666 F.2d 21
31 Fair Empl.Prac.Cas. 1789,
32 Empl. Prac. Dec. P 33,841
DELTA AIR LINES, INC., Allegheny Airlines, Inc., National
Airlines, Inc., Piedmont Aviation, Inc., Braniff Airways,
Inc., North Central Airlines, Inc., Southern Airways, Inc.,
Eastern Air Lines, Inc., Northwest Airlines, Inc., Trans
World Airlines, Inc., Ozark Air Lines, Inc., American
Airlines, Inc., Pan American World Airways, Inc., and United
Air Lines, Inc., Plaintiffs-Appellees-Cross-Appellants,
Werner H. KRAMARSKY, Individually and in his capacity as
Commissioner of the New York State Division of Human Rights;
Ann Thacher Anderson, Individually and in her capacity as
General Counsel of the New York State Division of Human
Rights; The New York State Division of Human Rights, an
agency of the Executive Department of the State of New York;
Arthur Cooperman, Individually and in his capacity as
Chairman of the New York State Workmen's Compensation Board;
and the New York State Workmen's Compensation Board,
No. 18, Docket 80-7179.
United States Court of Appeals,
Originally Argued Sept. 25, 1980.
Decided May 11, 1981.
Petition for Rehearing filed June 9, 1981.
Decided Nov. 24, 1981.
J. Stanley Hawkins, Dean Booth, Keith M. Wiener, Kilpatrick & Cody, Atlanta, Ga., for plaintiffs-appellees-cross-appellants Delta Air Lines, Inc., et al.

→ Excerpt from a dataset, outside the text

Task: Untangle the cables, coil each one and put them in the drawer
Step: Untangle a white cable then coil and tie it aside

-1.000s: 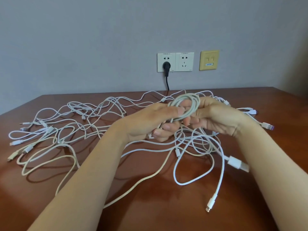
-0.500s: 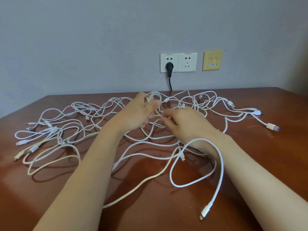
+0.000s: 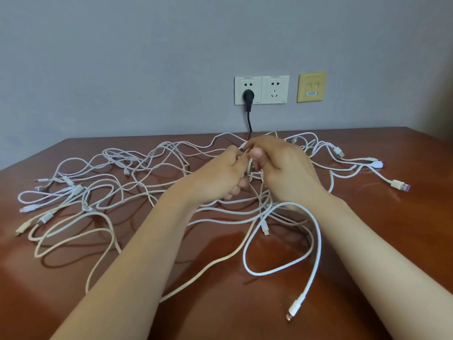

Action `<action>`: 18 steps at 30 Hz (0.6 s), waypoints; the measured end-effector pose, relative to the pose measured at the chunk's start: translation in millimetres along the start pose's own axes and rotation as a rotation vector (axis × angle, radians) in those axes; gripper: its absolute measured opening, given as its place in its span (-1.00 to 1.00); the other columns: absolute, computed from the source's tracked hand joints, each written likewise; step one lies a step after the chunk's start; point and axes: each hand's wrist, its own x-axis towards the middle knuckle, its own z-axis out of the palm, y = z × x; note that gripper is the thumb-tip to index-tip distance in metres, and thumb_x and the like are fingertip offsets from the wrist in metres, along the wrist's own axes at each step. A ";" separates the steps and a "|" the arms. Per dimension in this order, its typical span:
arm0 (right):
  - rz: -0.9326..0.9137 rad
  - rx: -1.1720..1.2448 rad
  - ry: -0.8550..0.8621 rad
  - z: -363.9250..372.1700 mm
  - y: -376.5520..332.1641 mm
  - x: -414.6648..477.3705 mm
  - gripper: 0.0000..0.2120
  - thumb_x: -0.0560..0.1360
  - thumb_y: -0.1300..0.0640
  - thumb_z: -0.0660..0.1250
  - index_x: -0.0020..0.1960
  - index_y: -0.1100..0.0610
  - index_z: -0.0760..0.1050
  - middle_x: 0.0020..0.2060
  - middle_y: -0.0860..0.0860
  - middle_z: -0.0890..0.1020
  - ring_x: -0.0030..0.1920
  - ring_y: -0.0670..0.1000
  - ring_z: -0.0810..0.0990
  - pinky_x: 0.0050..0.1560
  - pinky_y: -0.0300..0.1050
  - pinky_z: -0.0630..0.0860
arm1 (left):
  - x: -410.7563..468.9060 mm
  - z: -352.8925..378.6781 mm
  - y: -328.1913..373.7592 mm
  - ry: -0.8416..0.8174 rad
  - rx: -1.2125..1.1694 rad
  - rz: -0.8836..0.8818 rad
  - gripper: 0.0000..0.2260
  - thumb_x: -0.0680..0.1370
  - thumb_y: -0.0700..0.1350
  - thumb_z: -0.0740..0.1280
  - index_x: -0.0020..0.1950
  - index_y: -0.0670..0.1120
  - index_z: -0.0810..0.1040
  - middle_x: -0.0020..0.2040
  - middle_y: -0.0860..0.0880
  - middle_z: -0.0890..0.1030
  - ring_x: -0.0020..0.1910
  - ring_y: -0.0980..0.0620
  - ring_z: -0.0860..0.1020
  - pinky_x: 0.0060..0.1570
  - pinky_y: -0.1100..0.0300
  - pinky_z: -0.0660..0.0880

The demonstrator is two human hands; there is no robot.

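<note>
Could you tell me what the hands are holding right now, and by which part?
Both the left hand and the right hand pinch a white cable along its cord, where they meet; no plug shows in their grip.

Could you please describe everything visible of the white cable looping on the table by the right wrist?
The white cable looks smooth and rubbery. It makes one wide open loop on the brown table, arcs past the wrist of the right hand, then runs toward the viewer to a slim white plug with a metal tip. Its other end disappears into the tangle.
</note>
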 end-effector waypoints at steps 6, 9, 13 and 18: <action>0.097 0.067 0.072 0.6 5.6 5.1 -0.79 0.50 0.03 0.03 -0.24 0.05 0.33 -0.26 -0.04 0.41 -0.21 0.05 0.41 -0.21 -0.03 0.32 | -2.2 11.2 4.1 0.027 -0.071 0.064 -0.78 0.66 0.00 -0.02 -0.14 -0.01 0.27 -0.45 0.01 0.29 -0.58 0.16 0.18 -0.50 0.27 0.11; 0.126 0.016 0.073 0.1 7.2 5.4 -0.80 0.60 0.12 0.10 -0.20 0.04 0.31 -0.23 -0.04 0.40 -0.19 0.04 0.37 -0.22 -0.09 0.22 | -3.2 13.3 5.0 0.049 -0.052 0.108 -0.77 0.65 0.01 -0.02 -0.14 0.01 0.30 -0.43 0.00 0.30 -0.52 0.10 0.18 -0.48 0.25 0.13; 0.144 -0.031 0.107 -2.5 6.0 6.4 -0.81 0.61 0.09 0.09 -0.18 -0.01 0.29 -0.21 0.00 0.43 -0.18 0.08 0.38 -0.24 -0.08 0.22 | -3.8 15.7 6.1 0.079 -0.018 0.173 -0.75 0.66 0.00 -0.04 -0.13 0.04 0.34 -0.44 0.02 0.32 -0.56 0.13 0.21 -0.52 0.29 0.15; 0.168 -0.028 0.094 -5.7 4.9 6.8 -0.80 0.62 0.04 0.07 -0.18 -0.03 0.26 -0.21 0.02 0.46 -0.18 0.07 0.36 -0.24 -0.09 0.19 | -2.2 19.8 4.0 0.138 -0.014 0.216 -0.72 0.67 -0.03 -0.04 -0.18 0.04 0.34 -0.50 0.07 0.33 -0.60 0.15 0.21 -0.55 0.32 0.16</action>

Ann Thacher Anderson, Gen. Counsel, State Division of Human Rights, New York City, for defendants-appellants Werner H. Kramarsky, et al.
Constance L. Dupre, Acting Gen. Counsel, Philip B. Sklover, Acting Associate Gen. Counsel, Vincent Blackwood, Asst. Gen. Counsel, Carol Cresswell Moschandreas, Washington, D. C., for Equal Employment Opportunity Commission as amicus curiae.

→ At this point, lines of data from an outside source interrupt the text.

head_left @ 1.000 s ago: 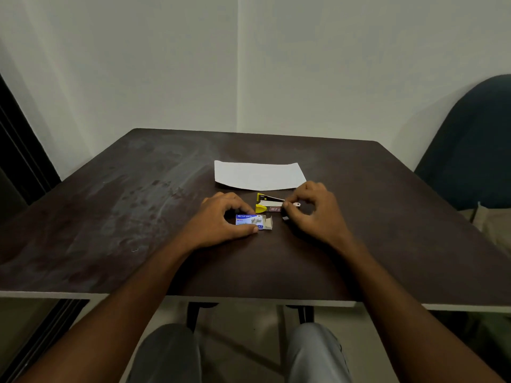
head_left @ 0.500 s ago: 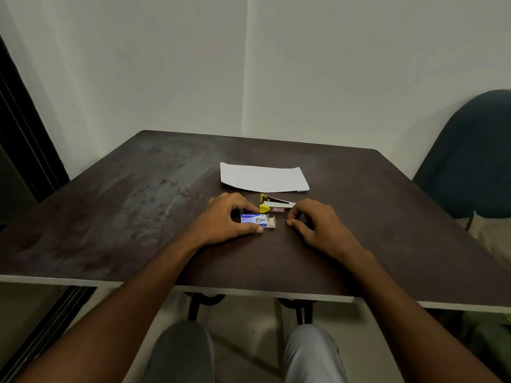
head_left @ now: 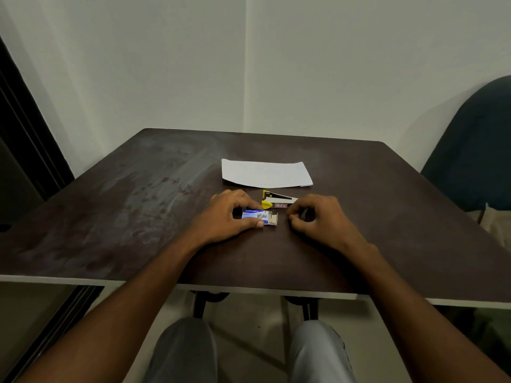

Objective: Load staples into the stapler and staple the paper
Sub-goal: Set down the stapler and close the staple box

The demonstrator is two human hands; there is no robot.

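Observation:
A small blue staple box (head_left: 257,217) lies on the dark table (head_left: 138,205) with its right end flap open. My left hand (head_left: 226,217) grips the box between thumb and fingers. Just behind it sits a yellow and silver stapler (head_left: 278,201). A white sheet of paper (head_left: 265,173) lies flat farther back. My right hand (head_left: 320,219) rests right of the box, fingertips pinched together near the open flap; whether anything is between them is too small to tell.
A dark blue chair (head_left: 475,150) stands at the table's right side, with a beige cloth (head_left: 497,225) beside it. Walls meet in a corner behind the table. My knees show below the near table edge (head_left: 249,290).
My right hand has drawn back from the stapler's right end and settled lower, next to the box's open flap. The left hand has kept hold of the box.

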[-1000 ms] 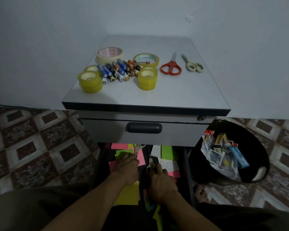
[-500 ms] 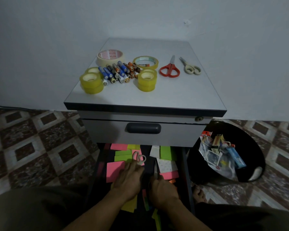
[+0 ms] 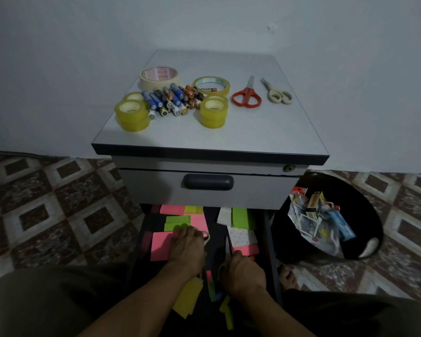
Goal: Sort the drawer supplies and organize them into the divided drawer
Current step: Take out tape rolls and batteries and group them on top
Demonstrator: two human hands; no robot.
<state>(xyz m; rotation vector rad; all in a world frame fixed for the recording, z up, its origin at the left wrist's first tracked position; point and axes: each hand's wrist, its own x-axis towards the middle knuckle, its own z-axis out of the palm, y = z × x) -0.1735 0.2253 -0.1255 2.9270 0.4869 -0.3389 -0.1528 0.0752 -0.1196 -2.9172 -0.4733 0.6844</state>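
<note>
Pink, green and yellow square paper notes (image 3: pixel 161 246) filled the dark drawer (image 3: pixel 216 222); the right hand (image 3: pixel 244 271) gripped thin-bladed scissors (image 3: pixel 227 244), while the left hand (image 3: pixel 187 246) lay on a note, its grip unclear.

Single head-worn wide-angle view, aimed forward and steeply downward from above the person's lap. The open drawer (image 3: pixel 216 222) lay nearest, at the lower edge; the cabinet top (image 3: pixel 253 132) sat mid-frame, the wall (image 3: pixel 83 57) beyond.
</note>
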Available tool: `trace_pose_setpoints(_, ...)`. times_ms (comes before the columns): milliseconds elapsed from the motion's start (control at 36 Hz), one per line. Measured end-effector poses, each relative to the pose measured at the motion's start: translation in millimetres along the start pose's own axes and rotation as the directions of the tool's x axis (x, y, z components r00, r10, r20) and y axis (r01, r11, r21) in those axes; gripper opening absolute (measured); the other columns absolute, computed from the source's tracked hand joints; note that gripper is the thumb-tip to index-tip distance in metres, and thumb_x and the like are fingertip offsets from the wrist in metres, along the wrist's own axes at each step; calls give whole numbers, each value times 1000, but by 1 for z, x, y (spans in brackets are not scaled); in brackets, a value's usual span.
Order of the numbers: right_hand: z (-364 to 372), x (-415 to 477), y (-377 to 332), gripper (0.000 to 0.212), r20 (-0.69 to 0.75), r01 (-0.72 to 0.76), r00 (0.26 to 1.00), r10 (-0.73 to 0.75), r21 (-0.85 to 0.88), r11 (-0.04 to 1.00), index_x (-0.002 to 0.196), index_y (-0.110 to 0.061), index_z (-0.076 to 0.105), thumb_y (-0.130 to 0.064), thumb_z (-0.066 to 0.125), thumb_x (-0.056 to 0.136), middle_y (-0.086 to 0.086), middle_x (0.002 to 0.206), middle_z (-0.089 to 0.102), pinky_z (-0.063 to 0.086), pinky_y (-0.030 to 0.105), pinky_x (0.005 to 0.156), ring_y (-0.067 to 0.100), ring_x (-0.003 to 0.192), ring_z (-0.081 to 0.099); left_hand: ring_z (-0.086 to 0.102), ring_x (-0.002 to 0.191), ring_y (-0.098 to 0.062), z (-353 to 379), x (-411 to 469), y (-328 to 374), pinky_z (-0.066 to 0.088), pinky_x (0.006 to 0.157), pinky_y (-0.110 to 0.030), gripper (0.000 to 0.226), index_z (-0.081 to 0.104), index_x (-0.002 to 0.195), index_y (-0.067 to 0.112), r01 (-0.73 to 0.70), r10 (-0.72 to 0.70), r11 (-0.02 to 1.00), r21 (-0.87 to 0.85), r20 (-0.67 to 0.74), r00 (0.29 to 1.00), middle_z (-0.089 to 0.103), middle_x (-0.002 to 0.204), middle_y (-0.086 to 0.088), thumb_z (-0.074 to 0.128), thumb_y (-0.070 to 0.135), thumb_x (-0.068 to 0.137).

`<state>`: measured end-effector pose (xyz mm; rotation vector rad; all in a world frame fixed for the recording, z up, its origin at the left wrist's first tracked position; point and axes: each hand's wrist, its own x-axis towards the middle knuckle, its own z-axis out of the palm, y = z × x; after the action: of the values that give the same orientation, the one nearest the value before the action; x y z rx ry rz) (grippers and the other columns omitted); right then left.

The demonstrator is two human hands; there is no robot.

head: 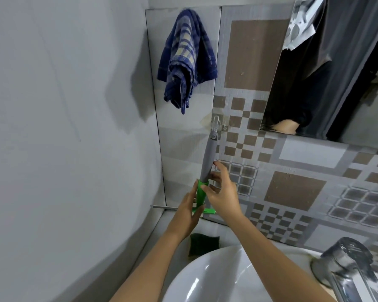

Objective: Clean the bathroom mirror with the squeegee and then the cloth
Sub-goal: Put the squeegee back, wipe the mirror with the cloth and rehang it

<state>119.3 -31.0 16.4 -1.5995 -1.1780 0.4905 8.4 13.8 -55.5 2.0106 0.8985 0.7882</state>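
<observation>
The squeegee [208,156] hangs upright from a clear hook [216,121] on the tiled wall, grey handle up and green head down. My left hand [188,212] lies flat against the green head from the left, fingers stretched. My right hand [223,196] reaches in from the right, fingers spread, with thumb and fingertips touching the green neck and the lower handle. A blue checked cloth [188,59] hangs on the wall above and to the left. The mirror [327,73] is at the upper right, reflecting a dark sleeve.
A white sink [216,277] is below my arms, with a chrome faucet [354,267] at its right. A dark green sponge [203,244] lies on the ledge behind the basin. A plain grey wall closes off the left side.
</observation>
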Motion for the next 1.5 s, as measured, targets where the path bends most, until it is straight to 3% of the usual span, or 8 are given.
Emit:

Before MOORE and KEARSE, Circuit Judges, and TENNEY, District Judge.*
KEARSE, Circuit Judge:
Our original opinion on this appeal, reported at 2 Cir., 650 F.2d 1287, held, inter alia, that § 514(a) of the Employee Retirement Income Security Act of 1974 ("ERISA"), 29 U.S.C. § 1144(a) (1976), did not preempt New York's Human Rights Law ("HRL"), N.Y.Exec.Law § 296 (McKinney 1972 & Supp.1980-1981), insofar as the HRL required employers who maintained employee disability benefit plans to provide benefits for disability due to pregnancy during the period from December 30, 1976, to April 29, 1979. We granted the rehearing petition of plaintiffs-appellees Delta Air Lines, Inc., et al. in order to reconsider that holding1 in light of the Supreme Court's subsequent decision in Alessi v. Raybestos-Manhattan, Inc., --- U.S. ----, 101 S.Ct. 1895, 68 L.Ed.2d 402 (1981). At issue here is whether, and to what extent, Alessi affects the precedential weight to be accorded the Supreme Court's earlier dismissal, for want of a substantial federal question, of an appeal in Minnesota Mining & Manufacturing Co. v. Minnesota, 444 U.S. 1041, 100 S.Ct. 725, 62 L.Ed.2d 726 (1980), dismissing appeal from 289 N.W.2d 396 (Minn.1979) (hereinafter "Minnesota "), the decision that compelled our conclusion that ERISA did not preempt the HRL. Believing that Alessi has effectively overruled Minnesota, we now vacate so much of our prior opinion as held that 514(a) of ERISA did not preempt § 296 of the HRL, and we affirm the judgment of the district court insofar as it enjoined enforcement of the HRL.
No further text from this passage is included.